Thomas le Reve (died 1394) was the first Bishop of Waterford and Lismore following the unification of the two sees in 1363, and was also Lord Chancellor of Ireland. He was a strong minded and combative individual, who was not afraid to clash with his superiors.

Little is known of his early life, but a reference to his "great age" when he died suggests that he was born in the early years of the fourteenth century. His name is an early form of Reeves, which later became common in Ireland. He was prebendary at Killaloe and then at Lismore.

He became Bishop of Lismore in 1358. In 1363 Pope Urban V united the sees of Lismore and Waterford with le Reve as first bishop. The union been decreed as early as 1327 by Pope John XXII; it was to take effect on the death of whichever bishop died first, but for reasons which are unclear it did not take place in 1354 on the death of John Leynagh, le Reve's predecessor as Bishop of Lismore. It may well be that le Reve used his influence to ensure that he, not Roger le Cradock, Bishop of Waterford, who should have succeeded on Leynagh's death, would be the first bishop. Although King Edward III ordered that the temporalities be delivered to le Cradock, this was not done; and four years later, when le Cradock was translated to Landaff, le Reve was confirmed as joint bishop without a formal election.

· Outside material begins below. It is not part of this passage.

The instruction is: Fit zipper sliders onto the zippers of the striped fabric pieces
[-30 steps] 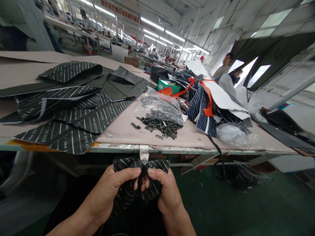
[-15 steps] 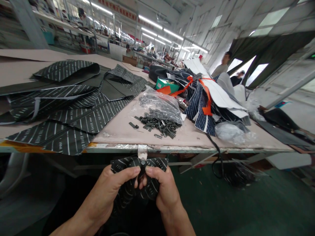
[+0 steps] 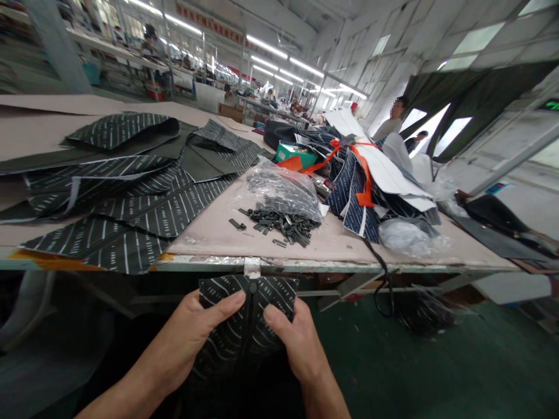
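Both hands grip a dark printed fabric piece [image 3: 227, 349] with white dashed stripes, just below the table edge. A dark zipper [image 3: 250, 317] runs down its middle. My left hand [image 3: 198, 323] is closed on the left side, thumb flat on top. On the right side, my right hand [image 3: 292, 331] is closed with its thumb on the print. The fingers beneath are hidden by the fabric. The top of the zipper meets a metal bracket [image 3: 252, 266] fixed to the table edge; a small dark round part sits there.
Several small dark fabric tabs [image 3: 286, 224] spill from a clear plastic bag [image 3: 283, 183] on the table [image 3: 209, 238]. Matching printed fabric pieces [image 3: 135, 203] lie left. Navy printed panels [image 3: 358, 215], orange strips and a green box [image 3: 294, 152] are to the right. A person [image 3: 393, 119] is beyond.
The fabric's two halves, bunched and pinched near the bracket before, now lie flatter with the zipper visible. My right thumb has moved away from the middle, rightward and down.
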A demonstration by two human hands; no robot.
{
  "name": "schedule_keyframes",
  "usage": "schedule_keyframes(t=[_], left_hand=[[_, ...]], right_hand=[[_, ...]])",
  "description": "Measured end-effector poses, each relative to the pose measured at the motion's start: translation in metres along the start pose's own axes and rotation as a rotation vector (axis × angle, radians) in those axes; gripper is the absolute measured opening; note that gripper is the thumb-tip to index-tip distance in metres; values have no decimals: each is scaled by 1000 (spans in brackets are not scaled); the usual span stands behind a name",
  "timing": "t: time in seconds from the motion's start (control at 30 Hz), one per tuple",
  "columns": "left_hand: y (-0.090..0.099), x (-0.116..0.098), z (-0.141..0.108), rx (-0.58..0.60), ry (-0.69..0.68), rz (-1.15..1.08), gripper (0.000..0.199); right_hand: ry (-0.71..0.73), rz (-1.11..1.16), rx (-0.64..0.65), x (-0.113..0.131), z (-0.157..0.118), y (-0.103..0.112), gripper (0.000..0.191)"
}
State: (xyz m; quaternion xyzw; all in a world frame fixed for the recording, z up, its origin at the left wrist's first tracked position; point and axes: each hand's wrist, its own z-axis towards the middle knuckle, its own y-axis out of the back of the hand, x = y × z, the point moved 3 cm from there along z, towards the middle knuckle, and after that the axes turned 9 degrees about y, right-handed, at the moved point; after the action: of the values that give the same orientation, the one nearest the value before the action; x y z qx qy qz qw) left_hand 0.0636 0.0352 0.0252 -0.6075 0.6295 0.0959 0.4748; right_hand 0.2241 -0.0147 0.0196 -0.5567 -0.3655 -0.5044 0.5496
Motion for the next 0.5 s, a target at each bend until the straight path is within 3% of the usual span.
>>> schedule_keyframes(t=[0.07,0.17,0.3,0.4,0.5], left_hand=[[9,9,-5,24,-5,94,37],[22,27,-11,-48,-28,205,42],[23,39,-12,-70,-6,84,39],[15,28,-5,-71,6,5,38],[6,3,5,-111,-74,9,36]], right_hand=[[-21,-48,18,-6,-12,6,30],[-36,-113,-25,-13,-26,7,24],[-20,-155,-136,-12,-31,0,27],[-17,-193,-161,-6,-19,-1,25],[17,-225,-180,5,4,0,23]])
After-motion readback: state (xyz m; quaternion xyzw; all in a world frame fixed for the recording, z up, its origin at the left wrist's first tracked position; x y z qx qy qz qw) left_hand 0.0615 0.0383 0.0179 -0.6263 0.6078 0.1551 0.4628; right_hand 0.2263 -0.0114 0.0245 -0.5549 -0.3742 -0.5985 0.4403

He spent part of 1363 at the Papal Court in Avignon, where he sought a number of benefits for himself and the clergy of his dioceses, few of which were granted.

He was briefly Lord Chancellor of Ireland in 1367–8. Few records of his tenure in the office survive, but he was accused of improper conduct in using the Great Seal of Ireland to retrospectively appoint his own candidates to certain offices, and this may have been the reason for his removal from office. A brief power struggle developed between Le Reve's friends at Court and those of his rival for the office, Thomas de Burley, Prior of the Order of St. John of Jerusalem, who had the advantage of long experience in the office, having already been Lord Chancellor in 1359–64.